Markets settled into a more measured tone on Gulf developments as the initial excitement over the preliminary agreement between Washington and Tehran began to fade.
Technology stocks got a lift as investors took heart from SpaceX’s blockbuster IPO late last week that pushed its shares up nearly 20% on Monday, taking the space exploration company’s market value past the $2 trillion mark. They were up another 10.7% in premarket trading on Tuesday. Nasdaq futures rose 0.1%, while S&P 500 e-mini futures were flat.
The Nikkei 225 hit the 70,000 mark for the first time after the Japanese central bank voted 7-1 to raise its benchmark policy rate to 1%, levels last seen in 1995. Against the dollar, the yen was flat at 160.31.
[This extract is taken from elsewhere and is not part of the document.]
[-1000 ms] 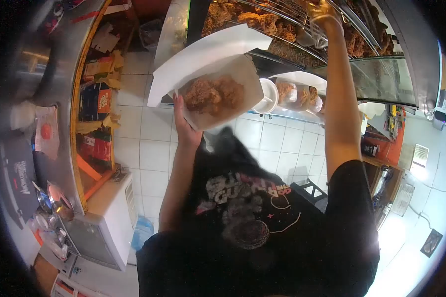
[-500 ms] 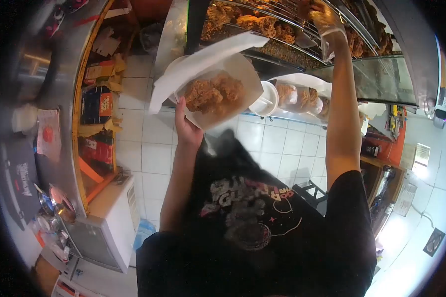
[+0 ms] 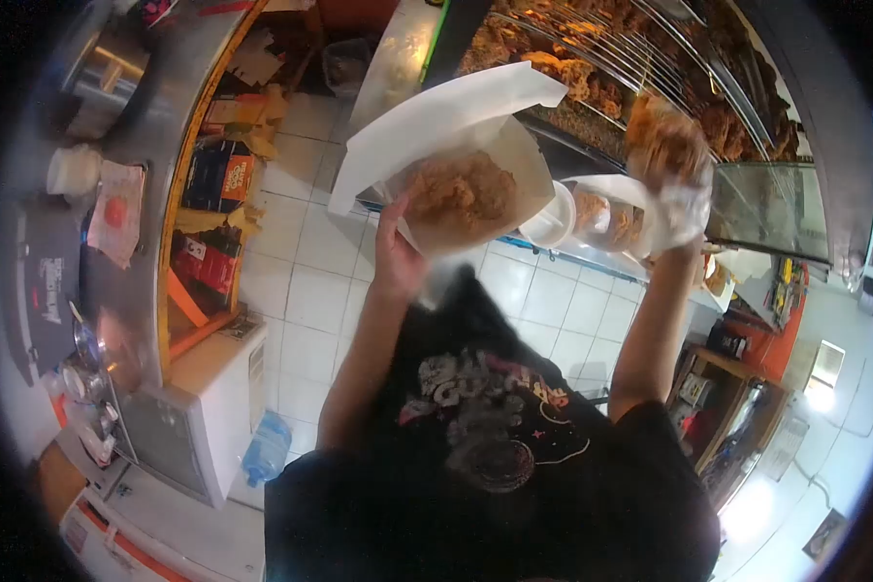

In Europe, the STOXX 600 rose 0.6% to hover near Monday’s record high, led by gains in Schneider Electric, which caters to data centers, and ASML, which rose 2.7% and 0.6%, respectively.
Nvidia, the world’s most valuable maker of AI chips, surprised investors by tapping the bond markets for $25 billion. The company said the cash would be used for general corporate purposes and the debt sale was to establish a liquid benchmark for future issuance. Nvidia shares were a touch lower in premarket trading.
“The reality is we’re one step further from worst-case scenarios, and we’re one step closer to seeing the codification of the optimism of the market,” Mitch Reznick, group head of fixed income at Federated Hermes, said.
“The key thing is to what extent we have systemic inflation, how far it has permeated the economy, and the effect on the consumer,” he added.
Oil slid another 2.2% to a three-month low just above $81 a barrel, even though shippers in Asia and Europe said rebuilding confidence in resuming transit through the Strait of Hormuz could take weeks.
Oil consumers will likely scramble to restock inventories depleted over the past weeks of war, meaning prices may not have much room to fall in the near term, according to ING strategist Warren Patterson.
President Donald Trump’s announcement of a deal with Iran drew initial investor relief on Monday, but it also puts Washington on a collision course with Israel.
“While it is an important diplomatic breakthrough that should remove a key source of market volatility, the durability of the deal is likely to be tested in the future,” Westpac analysts wrote in a research note. “Many sticking points, including the fate of Iran’s nuclear program, were left to be resolved in subsequent negotiations.”
The dollar index, which tracks the U.S. currency against six others, was steady around 99.6. The euro rose 0.1% to $1.1605, as did the pound, which traded at $1.342, with two days to go before a Bank of England meeting that is unlikely to yield any change in monetary policy.
The Australian dollar was little changed after the Reserve Bank of Australia kept interest rates on hold as expected, with the currency 0.4% weaker at $0.707.
The yield on the U.S. 10-year Treasury note fell 2 basis points to 4.45%, while gold, which is also sensitive to U.S. interest rate expectations, rose 0.9% to $4,344 an ounce.